Data Exposure at Adichunchanagiri Institute of Technology (AIT) Chikkamagaluru — Reported Kryptos Leak
Published: October 24, 2025 (incident date reported)
Data Published: 04 November 2025
Source domain: aitckm.edu.in
Alleged threat actor: Kryptos Group
User-reported leak size: 115 GB (provided by requester)
Allegations of the Leaked Information
According to reports from multiple threat-intelligence trackers, the ransomware/ extortion group Kryptos claimed responsibility for an incident affecting Adichunchanagiri Institute of Technology (AIT), Chikkamagaluru, and posted that the institute’s data was exfiltrated and will be released unless demands are met. Public trackers and daily ransomware summaries identified AIT (domain: aitckm.edu.in) as a Kryptos victim on or about 24 October 2025.
The material described in your brief and corroborated by the pattern of such leaks includes: student personal details (names, IDs, contact information), academic records and scores, staff records, institutional certificates, internal administrative files and limited health data. You report the dataset size as 115 GB; this volume — if accurate — would be consistent with a large collection of academic and administrative records spanning multiple years and departments. (Note: public reporting on the incident identifies the attack and the actor, but does not confirm the full contents or the 115 GB size in open sources at the time of writing.)

Disclaimer
This article is a synthesis based on: (a) the incident signals and writeups visible on open cyber-intelligence trackers and ransomware observatories, (b) the AIT public website for institutional context, and (c) the data description you supplied (including the 115 GB figure). Where public sources and your submission disagree or where public sources provide no specific detail (for example, exact file lists or verifiable data volume), I have explicitly noted that the detail comes from your report. This write-up does not assert forensic certainty about file-level contents or the chain of custody of leaked files — only that the group Kryptos publicly claimed the incident and that threat-intel feeds listed AIT as a victim on 24 Oct 2025.

Summary
- Who: Adichunchanagiri Institute of Technology (AIT), Chikkamagaluru (domain: aitckm.edu.in). Adichunchanagiri Institute of Technology
- When: Public reporting and threat-actor postings date the claim to 24 Oct 2025.

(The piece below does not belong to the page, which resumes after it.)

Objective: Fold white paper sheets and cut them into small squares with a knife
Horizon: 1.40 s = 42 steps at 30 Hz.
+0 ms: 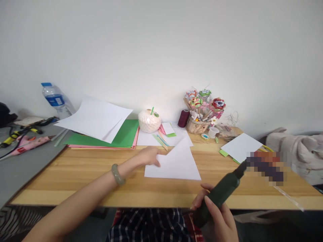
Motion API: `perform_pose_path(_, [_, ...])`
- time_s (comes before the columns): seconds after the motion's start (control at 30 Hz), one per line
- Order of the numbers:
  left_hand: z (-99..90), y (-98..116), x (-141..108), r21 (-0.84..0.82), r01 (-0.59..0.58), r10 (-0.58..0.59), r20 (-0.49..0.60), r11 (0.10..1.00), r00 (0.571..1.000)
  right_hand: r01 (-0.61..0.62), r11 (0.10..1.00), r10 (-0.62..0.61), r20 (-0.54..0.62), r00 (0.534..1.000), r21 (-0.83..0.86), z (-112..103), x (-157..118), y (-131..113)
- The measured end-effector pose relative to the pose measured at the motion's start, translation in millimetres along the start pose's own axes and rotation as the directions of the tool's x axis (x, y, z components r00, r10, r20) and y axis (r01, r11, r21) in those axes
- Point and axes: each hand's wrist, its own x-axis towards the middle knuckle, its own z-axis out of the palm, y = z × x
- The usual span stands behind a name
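My left hand (150, 156), with a green bangle on the wrist, rests at the left edge of a white sheet of paper (176, 166) on the wooden table. Its fingers are partly spread, and the thumb lies on the sheet. In my right hand (217, 211) is a dark green tool (222, 193) with a narrow dark tip pointing up and to the right. The fingers wrap round its body near the table's front edge. Behind the sheet lie a few thin paper strips (163, 140).
Green and pink sheets (128, 132) under white paper (98, 117) lie at the left. A white ornament (149, 121), a maroon thread spool (183, 118) and a basket of paper flowers (198, 126) stand behind. A pink tool (32, 144) is far left, a pale bag (292, 151) far right.
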Motion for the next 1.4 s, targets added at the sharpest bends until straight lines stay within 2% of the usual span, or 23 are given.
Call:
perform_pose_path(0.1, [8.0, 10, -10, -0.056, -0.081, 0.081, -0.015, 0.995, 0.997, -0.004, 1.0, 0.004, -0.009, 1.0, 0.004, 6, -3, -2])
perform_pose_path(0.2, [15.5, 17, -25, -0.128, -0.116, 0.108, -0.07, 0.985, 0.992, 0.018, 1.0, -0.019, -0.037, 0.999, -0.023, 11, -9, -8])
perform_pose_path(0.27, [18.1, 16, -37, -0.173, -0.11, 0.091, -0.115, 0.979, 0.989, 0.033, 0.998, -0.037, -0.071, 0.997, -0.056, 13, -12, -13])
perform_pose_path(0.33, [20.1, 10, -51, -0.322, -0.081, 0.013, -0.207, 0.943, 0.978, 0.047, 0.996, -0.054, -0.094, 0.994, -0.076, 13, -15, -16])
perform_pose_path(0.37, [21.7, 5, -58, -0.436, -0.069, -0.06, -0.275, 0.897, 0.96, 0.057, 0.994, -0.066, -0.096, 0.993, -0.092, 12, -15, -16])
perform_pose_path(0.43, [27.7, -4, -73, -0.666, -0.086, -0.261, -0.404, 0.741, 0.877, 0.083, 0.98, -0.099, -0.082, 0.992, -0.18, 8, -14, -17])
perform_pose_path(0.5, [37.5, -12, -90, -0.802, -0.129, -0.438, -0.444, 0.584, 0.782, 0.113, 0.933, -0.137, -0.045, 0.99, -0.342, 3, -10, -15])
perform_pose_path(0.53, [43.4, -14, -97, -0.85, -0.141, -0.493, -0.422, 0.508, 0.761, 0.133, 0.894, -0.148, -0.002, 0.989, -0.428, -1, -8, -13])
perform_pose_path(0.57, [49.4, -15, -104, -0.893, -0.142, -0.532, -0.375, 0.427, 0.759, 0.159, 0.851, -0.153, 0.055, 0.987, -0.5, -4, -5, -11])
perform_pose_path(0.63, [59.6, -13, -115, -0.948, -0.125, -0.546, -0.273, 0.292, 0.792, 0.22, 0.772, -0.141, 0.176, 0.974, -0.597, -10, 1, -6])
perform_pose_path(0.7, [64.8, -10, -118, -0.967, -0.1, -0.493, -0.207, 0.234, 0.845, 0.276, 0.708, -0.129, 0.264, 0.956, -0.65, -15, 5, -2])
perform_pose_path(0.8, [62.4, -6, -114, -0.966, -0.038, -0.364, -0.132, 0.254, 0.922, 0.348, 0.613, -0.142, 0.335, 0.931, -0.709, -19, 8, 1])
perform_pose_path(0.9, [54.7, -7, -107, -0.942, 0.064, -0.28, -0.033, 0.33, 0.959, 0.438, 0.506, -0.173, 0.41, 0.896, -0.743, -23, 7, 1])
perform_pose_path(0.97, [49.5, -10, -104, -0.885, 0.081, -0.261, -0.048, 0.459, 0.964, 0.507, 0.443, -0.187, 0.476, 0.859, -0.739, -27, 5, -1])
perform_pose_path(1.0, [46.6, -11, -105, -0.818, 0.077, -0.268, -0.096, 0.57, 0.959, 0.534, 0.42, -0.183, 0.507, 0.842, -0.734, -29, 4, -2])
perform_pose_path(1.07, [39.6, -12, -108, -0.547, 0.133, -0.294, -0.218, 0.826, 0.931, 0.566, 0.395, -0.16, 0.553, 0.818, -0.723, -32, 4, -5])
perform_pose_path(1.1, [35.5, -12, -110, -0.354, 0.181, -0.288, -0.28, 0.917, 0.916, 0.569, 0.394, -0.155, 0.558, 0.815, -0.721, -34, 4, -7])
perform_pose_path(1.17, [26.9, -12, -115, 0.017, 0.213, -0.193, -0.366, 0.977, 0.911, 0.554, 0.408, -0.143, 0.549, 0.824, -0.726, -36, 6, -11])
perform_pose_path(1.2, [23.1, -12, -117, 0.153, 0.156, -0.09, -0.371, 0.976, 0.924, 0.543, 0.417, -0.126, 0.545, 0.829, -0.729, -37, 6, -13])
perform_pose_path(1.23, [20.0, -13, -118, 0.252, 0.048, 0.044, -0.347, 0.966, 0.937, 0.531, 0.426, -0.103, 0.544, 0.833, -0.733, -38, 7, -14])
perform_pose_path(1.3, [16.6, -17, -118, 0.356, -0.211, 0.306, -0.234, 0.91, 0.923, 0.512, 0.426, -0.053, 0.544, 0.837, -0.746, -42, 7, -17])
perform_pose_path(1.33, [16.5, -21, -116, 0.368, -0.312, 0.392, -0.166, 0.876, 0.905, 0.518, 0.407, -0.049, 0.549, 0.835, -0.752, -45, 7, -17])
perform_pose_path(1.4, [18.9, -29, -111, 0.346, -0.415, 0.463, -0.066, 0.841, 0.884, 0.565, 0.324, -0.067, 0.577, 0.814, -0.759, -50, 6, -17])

- What: A claimed data exfiltration by the Kryptos group; reported categories include student and staff PII (personal identifiable information), academic scores, administrative documents, some health records and internal communications. You report a 115 GB dataset.
- Why it matters: Educational institutions store sensitive personal and academic records; exposure can harm students, staff and institutional reputation, enable identity fraud, and create regulatory and compliance liabilities. Large volumes of educational data have been repeatedly targeted in 2025, reflecting a persistent threat to the sector.
Advisory (Immediate steps for affected parties)
If you are a student, staff member, or administrator at AIT, consider the following actions immediately:
- Assume passwords may be compromised. Reset passwords for institutional accounts and any other accounts that reuse the same credentials. Use unique, strong passwords and enable multi-factor authentication (MFA) wherever possible.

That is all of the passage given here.